AWS Lambda Functions - a Quick Start guide
Lambda functions from AWS sit at the heart of its serverless compute services. It lets you run code without you as a developer having to procure, host, maintain and secure servers on the cloud. All you need to worry about is just the code and the business logic. This guide will help you get started creating simple lambda functions.

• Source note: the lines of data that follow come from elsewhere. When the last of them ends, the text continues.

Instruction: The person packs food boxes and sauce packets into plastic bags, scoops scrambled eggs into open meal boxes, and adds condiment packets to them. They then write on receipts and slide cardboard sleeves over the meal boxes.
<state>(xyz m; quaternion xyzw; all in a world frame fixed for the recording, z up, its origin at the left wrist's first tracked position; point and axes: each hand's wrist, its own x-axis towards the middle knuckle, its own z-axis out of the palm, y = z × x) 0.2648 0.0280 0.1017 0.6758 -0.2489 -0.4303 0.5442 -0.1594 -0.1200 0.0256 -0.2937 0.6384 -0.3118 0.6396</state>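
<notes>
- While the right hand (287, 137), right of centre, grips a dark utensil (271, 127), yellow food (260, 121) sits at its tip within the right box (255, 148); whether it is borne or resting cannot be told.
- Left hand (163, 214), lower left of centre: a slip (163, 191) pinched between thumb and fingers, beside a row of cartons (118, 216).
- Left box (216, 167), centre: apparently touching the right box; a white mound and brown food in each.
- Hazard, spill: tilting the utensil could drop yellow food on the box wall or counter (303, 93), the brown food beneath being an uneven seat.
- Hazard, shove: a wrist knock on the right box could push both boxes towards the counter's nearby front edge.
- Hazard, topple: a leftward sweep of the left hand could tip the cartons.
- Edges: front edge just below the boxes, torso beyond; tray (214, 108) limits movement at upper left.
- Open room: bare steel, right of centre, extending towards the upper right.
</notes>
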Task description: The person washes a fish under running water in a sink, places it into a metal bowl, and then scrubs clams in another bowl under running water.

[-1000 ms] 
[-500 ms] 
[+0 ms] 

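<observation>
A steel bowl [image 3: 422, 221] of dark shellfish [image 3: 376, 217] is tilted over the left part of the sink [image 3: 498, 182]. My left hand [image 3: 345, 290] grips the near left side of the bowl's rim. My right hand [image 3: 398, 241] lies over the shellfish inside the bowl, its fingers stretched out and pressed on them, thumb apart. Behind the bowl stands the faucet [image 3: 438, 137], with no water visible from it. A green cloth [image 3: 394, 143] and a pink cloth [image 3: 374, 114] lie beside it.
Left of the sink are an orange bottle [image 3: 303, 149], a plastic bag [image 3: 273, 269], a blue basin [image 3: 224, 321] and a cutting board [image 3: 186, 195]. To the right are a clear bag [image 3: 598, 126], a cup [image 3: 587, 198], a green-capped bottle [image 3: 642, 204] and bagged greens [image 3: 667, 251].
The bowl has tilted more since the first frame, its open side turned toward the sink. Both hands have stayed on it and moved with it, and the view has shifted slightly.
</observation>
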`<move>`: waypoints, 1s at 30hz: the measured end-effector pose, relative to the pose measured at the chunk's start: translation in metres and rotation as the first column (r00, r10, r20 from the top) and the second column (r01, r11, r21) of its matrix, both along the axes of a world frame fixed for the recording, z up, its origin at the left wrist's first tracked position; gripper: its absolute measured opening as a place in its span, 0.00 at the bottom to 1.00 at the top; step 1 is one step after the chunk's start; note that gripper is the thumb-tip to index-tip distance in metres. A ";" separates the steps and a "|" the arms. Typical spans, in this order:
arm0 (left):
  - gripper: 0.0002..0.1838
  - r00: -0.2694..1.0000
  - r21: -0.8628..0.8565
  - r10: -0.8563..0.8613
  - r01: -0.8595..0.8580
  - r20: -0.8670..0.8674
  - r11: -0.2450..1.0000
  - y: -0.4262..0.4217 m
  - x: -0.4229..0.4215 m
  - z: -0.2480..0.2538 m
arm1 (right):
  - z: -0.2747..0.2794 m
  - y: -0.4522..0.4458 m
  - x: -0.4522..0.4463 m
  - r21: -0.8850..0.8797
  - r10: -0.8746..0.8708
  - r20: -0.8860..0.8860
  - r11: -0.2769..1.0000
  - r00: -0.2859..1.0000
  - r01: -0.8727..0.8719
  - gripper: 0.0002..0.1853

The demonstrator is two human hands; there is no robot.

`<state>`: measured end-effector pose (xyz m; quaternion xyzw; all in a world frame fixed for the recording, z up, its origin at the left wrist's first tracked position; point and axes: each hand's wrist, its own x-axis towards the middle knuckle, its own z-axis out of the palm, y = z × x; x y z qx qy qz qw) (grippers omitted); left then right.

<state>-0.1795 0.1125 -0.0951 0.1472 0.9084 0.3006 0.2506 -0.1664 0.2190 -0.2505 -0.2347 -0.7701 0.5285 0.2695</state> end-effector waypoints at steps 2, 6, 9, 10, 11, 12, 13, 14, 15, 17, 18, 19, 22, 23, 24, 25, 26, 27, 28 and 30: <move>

AWS promotes several services under its serverless platform as shown below:
To create a lambda function, you need not learn a new language. You can code in one of many supported languages, including Python, Java, Node.JS etc. Your code can perform traditional compute as well as use AWS libraries to talk to the rest of AWS platform services. Scaling (compute scaling, network scaling, IO throughput scaling) happens automatically based on demand. System logs are written to AWS Cloudwatch service. As with any serverless compute service on AWS, you don't pay for idle time. Before we create a new function, we need to clear some concepts:
Concepts
Lambda function permissions
There are two types of permissions - a. what is allowed to invoke the function, and b. what the function is allowed to do (or talk to).
Lambda event sources
Events are the triggers that cause a lambda function to run. For instance, a file being stored in S3, a cloud watch event etc. are event sources. Broadly, these triggers can be classified into two types: a. Push events (where the source is external to the fn) and b. Poll events (where the lambda will poll a service on a set interval).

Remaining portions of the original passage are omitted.